Without leaving anything out, print every line of the data.

○ ○ ○

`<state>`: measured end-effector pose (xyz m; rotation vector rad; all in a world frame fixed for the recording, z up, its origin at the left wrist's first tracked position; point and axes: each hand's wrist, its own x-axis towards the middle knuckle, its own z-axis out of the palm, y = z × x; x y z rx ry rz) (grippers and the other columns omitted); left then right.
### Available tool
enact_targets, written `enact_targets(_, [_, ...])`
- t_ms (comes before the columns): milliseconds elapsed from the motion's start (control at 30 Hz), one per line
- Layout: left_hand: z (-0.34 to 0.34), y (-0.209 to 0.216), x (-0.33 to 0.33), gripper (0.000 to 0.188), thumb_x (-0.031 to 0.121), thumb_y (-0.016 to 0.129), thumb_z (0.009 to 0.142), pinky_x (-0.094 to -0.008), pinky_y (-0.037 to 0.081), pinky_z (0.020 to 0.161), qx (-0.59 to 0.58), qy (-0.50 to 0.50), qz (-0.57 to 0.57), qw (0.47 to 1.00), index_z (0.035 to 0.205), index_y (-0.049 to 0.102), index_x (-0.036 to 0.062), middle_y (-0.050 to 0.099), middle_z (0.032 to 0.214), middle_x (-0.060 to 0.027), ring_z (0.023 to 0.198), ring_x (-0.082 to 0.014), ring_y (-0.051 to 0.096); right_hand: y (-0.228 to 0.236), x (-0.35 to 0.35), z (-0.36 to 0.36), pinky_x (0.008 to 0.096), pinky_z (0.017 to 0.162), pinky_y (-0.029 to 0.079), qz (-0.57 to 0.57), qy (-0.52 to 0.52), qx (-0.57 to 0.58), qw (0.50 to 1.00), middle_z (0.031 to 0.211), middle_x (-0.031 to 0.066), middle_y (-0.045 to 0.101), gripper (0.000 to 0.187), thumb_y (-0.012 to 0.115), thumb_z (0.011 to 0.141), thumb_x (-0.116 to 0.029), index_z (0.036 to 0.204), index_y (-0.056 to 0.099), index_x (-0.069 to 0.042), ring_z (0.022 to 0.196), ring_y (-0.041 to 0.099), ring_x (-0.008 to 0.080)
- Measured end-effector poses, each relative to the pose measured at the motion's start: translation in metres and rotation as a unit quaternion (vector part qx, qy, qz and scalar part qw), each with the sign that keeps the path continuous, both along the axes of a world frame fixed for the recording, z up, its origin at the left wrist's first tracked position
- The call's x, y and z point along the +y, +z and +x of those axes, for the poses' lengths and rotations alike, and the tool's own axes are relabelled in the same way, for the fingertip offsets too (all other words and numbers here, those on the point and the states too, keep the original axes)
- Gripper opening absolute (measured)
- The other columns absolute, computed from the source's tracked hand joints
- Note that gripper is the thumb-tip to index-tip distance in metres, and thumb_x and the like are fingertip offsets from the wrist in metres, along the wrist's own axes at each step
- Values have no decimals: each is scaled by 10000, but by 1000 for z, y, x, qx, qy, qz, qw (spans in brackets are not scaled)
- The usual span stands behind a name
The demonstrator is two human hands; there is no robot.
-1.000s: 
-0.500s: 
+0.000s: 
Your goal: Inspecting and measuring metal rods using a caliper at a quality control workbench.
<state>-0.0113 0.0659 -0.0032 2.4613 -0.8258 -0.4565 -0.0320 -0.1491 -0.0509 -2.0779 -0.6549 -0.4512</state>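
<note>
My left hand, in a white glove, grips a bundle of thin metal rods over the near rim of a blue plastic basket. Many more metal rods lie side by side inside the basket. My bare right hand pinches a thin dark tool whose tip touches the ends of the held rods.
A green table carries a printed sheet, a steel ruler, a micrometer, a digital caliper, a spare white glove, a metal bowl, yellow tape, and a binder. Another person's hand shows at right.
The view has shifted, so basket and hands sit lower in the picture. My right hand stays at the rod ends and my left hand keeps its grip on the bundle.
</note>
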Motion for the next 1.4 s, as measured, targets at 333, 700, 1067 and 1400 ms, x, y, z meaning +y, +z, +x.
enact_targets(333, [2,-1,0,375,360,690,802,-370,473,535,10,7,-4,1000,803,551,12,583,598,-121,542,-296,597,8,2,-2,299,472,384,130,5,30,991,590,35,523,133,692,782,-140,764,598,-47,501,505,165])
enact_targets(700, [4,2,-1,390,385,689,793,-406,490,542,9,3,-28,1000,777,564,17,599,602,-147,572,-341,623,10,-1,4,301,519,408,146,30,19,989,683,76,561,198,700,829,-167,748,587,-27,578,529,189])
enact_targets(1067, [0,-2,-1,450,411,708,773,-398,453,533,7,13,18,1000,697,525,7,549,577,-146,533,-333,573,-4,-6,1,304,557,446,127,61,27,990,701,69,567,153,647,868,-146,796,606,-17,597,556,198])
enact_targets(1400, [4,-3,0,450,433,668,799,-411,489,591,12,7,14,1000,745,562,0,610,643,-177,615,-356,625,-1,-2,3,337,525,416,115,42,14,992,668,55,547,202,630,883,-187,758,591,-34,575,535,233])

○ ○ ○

## Expected output
`<state>`: measured end-effector pose (xyz m; rotation vector rad; all in a world frame fixed for the recording, z up, its origin at the left wrist's first tracked position; point and axes: each hand's wrist, its own x-axis towards the middle knuckle, its own z-axis out of the palm, y = z × x; x y z rx ry rz) (grippers and the other columns omitted); left then right.
### Available tool
enact_targets, written `enact_targets(_, [_, ...])`
- t_ms (comes before the columns): milliseconds elapsed from the motion's start (control at 30 Hz), one per line
- Layout: left_hand: z (-0.34 to 0.34), y (-0.209 to 0.216), x (-0.33 to 0.33), gripper (0.000 to 0.188), thumb_x (-0.031 to 0.121), thumb_y (-0.016 to 0.129), thumb_z (0.009 to 0.142), pinky_x (-0.094 to -0.008), pinky_y (-0.037 to 0.081), pinky_z (0.020 to 0.161), qx (-0.59 to 0.58), qy (-0.50 to 0.50), qz (-0.57 to 0.57), qw (0.47 to 1.00), index_z (0.035 to 0.205), index_y (-0.049 to 0.102), index_x (-0.036 to 0.062), middle_y (-0.050 to 0.099), middle_z (0.032 to 0.214), middle_x (-0.060 to 0.027), ring_z (0.023 to 0.198), ring_x (-0.082 to 0.014), ring_y (-0.051 to 0.096); right_hand: y (-0.228 to 0.236), x (-0.35 to 0.35), z (-0.36 to 0.36), pinky_x (0.008 to 0.096), pinky_z (0.017 to 0.162), pinky_y (-0.029 to 0.079), qz (-0.57 to 0.57), qy (-0.52 to 0.52), qx (-0.57 to 0.58), qw (0.50 to 1.00), middle_z (0.031 to 0.211), middle_x (-0.031 to 0.066), middle_y (-0.045 to 0.101), gripper (0.000 to 0.187), thumb_y (-0.012 to 0.115), thumb_z (0.011 to 0.141), thumb_x (-0.116 to 0.029), index_z (0.036 to 0.204), index_y (-0.056 to 0.099), index_x (-0.069 to 0.042), ring_z (0.022 to 0.196), ring_y (-0.041 to 0.099), ring_x (-0.008 to 0.080)
- Measured end-effector poses, each relative to the pose measured at the motion's start: translation in metres and rotation as a unit quaternion (vector part qx, qy, qz and scalar part qw), each with the sign that keeps the path continuous, both along the axes of a world frame fixed for the recording, z up, its origin at the left wrist's first tracked position
- The call's x, y and z point along the +y, +z and +x of those axes, for the poses' lengths and rotations alike, and the tool's own axes are relabelled in the same way, for the fingertip offsets too (all other words and numbers here, those on the point and the states too, keep the original axes)
- Gripper opening absolute (measured)
- The other columns absolute, computed from the source's tracked hand joints
- Note that gripper is the thumb-tip to index-tip distance in metres, and thumb_x and the like are fingertip offsets from the wrist in metres, along the wrist's own axes at each step
- Values have no decimals: each is scaled by 10000, but by 1000 for z, y, x, qx, qy, qz, qw (spans in brackets are not scaled)
- The usual span stands behind a name
The demonstrator is two human hands; there is no robot.
-1.000s: 
-0.500s: 
+0.000s: 
Your goal: Inspecting and measuring metal rods using a caliper at a quality control workbench.
<state>-0.0113 0.0659 -0.0032 2.4613 -0.8258 -0.4565 -0.0320 -0.1491 -0.0509 -2.0779 -0.6549 -0.4512</state>
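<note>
My left hand, in a white glove, grips a bundle of thin metal rods over the near rim of a blue plastic basket. Many more metal rods lie side by side inside the basket. My bare right hand pinches a thin dark tool whose tip touches the ends of the held rods.
A green table carries a printed sheet, a steel ruler, a micrometer, a digital caliper, a spare white glove, a metal bowl, yellow tape, and a binder. Another person's hand shows at right.
The view has shifted, so basket and hands sit lower in the picture. My right hand stays at the rod ends and my left hand keeps its grip on the bundle.
</note>
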Motion for the next 1.4 s, as measured, targets at 333, 700, 1067 and 1400 ms, x, y, z meaning +y, +z, +x.
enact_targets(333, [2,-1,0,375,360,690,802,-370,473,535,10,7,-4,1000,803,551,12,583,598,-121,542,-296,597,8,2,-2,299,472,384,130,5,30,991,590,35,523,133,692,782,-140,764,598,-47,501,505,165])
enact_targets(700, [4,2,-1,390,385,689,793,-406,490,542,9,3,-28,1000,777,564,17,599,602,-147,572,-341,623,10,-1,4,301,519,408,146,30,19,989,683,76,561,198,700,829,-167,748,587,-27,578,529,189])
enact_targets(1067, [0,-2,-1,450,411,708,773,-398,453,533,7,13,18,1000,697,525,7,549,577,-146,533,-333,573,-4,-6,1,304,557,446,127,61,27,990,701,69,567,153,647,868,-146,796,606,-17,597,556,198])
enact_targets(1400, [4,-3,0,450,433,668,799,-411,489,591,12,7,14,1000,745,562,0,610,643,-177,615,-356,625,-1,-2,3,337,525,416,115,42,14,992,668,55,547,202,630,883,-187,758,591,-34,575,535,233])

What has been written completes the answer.